_WHAT IS NEEDED:_
Return every line of the records that includes the string "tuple".

_AVAILABLE DATA:_
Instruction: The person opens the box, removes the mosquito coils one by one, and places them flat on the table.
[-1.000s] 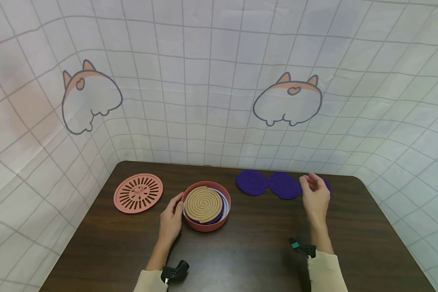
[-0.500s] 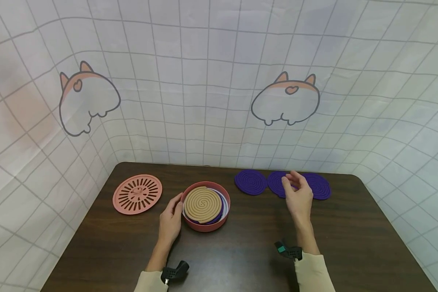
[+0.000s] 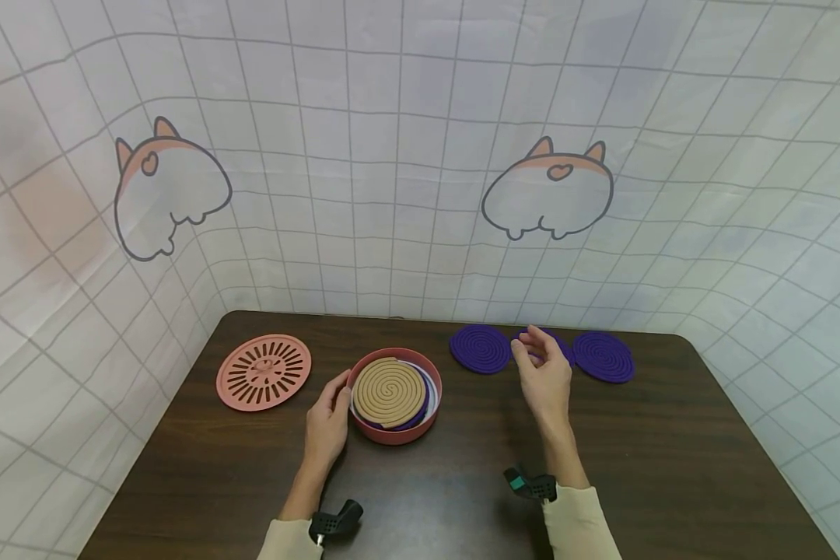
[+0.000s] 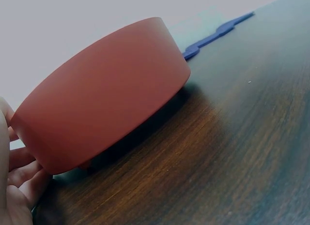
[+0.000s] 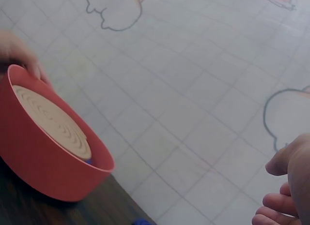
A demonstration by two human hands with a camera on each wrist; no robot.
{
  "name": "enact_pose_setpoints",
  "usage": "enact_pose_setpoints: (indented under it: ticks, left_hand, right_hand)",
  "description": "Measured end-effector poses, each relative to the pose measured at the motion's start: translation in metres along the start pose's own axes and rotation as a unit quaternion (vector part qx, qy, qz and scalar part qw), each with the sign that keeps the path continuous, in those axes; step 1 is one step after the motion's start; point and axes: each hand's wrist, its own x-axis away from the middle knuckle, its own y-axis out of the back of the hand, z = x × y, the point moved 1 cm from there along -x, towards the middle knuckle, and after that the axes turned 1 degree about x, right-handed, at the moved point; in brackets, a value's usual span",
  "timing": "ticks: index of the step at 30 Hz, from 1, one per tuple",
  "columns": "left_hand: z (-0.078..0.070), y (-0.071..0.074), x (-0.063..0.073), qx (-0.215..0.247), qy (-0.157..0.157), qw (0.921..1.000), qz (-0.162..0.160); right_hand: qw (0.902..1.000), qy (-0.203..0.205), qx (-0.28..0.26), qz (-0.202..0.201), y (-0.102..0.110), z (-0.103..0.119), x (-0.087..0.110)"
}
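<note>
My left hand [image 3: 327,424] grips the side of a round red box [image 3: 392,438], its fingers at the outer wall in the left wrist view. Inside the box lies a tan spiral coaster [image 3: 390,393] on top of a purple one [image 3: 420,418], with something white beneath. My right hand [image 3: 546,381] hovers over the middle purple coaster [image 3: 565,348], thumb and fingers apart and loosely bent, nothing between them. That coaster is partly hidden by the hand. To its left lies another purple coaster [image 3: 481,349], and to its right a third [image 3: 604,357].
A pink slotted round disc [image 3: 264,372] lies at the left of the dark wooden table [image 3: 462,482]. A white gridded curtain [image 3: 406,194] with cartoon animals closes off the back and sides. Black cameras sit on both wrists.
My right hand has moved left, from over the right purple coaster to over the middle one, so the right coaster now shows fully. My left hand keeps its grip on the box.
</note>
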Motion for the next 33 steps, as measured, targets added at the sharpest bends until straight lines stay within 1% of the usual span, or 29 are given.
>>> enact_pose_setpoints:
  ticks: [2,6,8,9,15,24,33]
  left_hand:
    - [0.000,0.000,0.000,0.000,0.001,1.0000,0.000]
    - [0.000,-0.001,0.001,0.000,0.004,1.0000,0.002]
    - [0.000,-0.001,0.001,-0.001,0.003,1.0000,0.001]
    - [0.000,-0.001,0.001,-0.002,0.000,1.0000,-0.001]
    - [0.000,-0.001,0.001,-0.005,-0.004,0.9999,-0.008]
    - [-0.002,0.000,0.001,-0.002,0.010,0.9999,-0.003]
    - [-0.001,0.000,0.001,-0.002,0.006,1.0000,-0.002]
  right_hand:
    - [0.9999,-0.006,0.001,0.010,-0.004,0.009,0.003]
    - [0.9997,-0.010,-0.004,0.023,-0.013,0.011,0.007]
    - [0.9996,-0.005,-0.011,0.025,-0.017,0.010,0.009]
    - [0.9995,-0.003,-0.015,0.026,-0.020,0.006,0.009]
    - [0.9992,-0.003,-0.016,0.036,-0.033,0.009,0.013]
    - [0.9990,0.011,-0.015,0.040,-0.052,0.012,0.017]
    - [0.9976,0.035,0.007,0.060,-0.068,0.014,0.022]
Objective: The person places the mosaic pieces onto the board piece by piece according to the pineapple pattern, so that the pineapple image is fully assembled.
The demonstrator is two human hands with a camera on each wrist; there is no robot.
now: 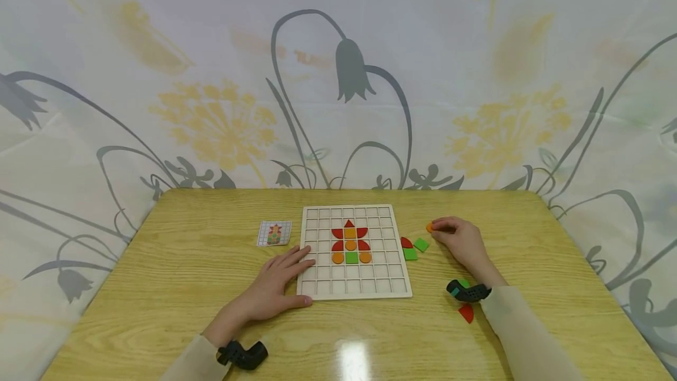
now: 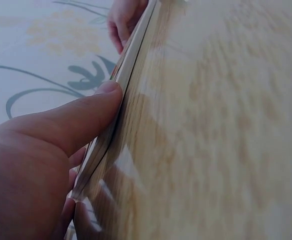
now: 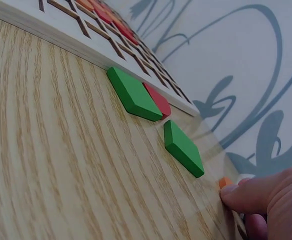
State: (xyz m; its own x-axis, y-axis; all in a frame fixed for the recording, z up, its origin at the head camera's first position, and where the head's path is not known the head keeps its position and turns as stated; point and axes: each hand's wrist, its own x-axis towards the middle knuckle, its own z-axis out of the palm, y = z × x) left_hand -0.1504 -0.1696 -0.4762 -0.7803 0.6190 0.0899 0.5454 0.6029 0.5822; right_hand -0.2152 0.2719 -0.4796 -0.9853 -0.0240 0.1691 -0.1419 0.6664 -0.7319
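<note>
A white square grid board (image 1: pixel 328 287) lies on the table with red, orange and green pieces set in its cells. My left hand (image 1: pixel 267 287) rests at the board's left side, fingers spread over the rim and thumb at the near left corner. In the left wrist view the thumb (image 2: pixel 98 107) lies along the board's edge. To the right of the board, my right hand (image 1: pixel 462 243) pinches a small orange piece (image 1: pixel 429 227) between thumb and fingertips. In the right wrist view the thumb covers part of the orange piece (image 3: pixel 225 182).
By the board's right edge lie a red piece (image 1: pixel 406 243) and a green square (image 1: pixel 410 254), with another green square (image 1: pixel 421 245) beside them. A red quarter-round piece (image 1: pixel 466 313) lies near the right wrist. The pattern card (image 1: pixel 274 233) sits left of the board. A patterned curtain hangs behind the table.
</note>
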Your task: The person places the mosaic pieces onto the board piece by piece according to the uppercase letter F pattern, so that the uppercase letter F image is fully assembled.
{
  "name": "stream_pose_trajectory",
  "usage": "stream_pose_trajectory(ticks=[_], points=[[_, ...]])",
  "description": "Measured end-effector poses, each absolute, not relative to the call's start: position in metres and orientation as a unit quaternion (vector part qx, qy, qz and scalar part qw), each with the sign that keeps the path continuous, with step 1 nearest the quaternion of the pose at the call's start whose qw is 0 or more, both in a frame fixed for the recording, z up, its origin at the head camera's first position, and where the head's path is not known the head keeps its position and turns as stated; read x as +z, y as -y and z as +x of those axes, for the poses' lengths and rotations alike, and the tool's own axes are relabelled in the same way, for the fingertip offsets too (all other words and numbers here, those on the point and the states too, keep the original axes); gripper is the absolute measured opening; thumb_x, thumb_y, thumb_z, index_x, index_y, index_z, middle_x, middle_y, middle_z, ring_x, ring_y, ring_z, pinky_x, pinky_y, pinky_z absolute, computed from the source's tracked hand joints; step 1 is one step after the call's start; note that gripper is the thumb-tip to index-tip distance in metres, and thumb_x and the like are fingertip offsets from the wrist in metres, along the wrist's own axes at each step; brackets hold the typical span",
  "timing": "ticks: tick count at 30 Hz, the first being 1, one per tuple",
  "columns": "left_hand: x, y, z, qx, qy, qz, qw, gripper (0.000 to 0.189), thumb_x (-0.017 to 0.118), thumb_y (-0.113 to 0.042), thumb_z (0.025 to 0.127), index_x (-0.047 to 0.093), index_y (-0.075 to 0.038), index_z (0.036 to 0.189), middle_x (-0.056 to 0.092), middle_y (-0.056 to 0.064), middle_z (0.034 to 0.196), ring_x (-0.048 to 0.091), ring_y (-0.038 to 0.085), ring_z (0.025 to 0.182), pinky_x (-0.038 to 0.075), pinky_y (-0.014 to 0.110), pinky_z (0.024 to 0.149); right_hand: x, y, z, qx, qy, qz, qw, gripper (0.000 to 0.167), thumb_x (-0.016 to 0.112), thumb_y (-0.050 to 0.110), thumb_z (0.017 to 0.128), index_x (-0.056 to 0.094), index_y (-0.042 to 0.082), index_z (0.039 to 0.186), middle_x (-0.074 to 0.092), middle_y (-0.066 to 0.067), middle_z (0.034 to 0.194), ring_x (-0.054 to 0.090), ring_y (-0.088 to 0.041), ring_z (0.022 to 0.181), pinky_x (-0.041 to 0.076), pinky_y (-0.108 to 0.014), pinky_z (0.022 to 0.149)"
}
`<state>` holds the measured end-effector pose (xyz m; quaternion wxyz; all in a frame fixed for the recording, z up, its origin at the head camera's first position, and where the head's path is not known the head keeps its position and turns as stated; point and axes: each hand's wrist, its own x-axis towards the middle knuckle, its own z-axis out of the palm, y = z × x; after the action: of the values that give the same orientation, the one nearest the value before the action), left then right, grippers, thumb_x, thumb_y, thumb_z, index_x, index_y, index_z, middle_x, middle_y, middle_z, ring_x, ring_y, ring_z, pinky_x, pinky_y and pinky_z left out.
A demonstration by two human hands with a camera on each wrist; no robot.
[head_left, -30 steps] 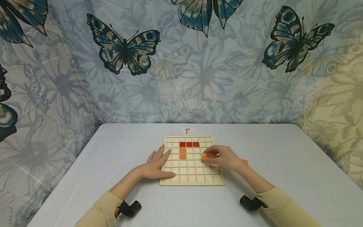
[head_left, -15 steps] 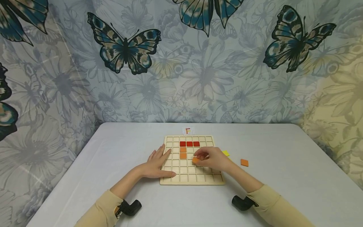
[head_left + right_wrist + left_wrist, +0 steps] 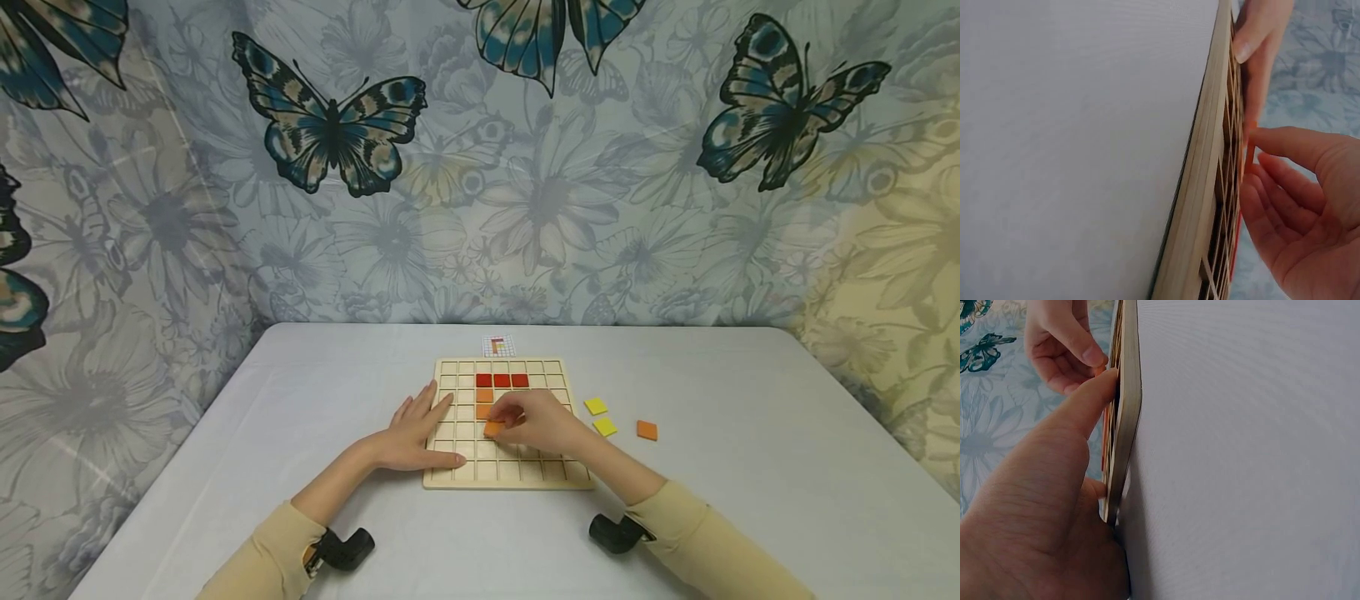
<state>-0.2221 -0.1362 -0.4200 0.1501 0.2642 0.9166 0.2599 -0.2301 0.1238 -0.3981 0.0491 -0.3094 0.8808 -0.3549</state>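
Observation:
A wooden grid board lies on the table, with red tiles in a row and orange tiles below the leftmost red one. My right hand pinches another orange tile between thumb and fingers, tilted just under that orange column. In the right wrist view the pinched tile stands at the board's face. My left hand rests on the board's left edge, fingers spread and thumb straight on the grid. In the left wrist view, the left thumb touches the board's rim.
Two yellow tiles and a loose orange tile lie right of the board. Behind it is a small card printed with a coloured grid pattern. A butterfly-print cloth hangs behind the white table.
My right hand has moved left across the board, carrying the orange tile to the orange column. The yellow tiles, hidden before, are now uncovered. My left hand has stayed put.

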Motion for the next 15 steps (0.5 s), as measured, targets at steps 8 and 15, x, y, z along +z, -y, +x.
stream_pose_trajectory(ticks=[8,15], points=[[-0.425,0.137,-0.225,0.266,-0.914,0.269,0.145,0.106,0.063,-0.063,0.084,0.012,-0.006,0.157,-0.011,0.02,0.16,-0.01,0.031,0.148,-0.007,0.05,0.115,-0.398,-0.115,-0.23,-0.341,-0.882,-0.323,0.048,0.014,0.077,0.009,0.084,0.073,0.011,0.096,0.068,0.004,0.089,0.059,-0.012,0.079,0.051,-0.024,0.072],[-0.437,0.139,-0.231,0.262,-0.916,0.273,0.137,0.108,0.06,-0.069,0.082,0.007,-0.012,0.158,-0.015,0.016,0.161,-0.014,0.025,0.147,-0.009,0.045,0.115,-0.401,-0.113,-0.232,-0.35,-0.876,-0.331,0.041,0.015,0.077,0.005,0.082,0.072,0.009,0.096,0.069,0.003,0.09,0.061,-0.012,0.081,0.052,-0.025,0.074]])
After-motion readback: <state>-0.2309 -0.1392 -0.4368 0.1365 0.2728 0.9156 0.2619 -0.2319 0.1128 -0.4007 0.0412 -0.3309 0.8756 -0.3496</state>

_EXPECTED OUTPUT:_
  "timing": "ticks: index of the step at 30 Hz, from 1, one per tuple",
  "timing": "ticks: tick count at 30 Hz, the first being 1, one per tuple",

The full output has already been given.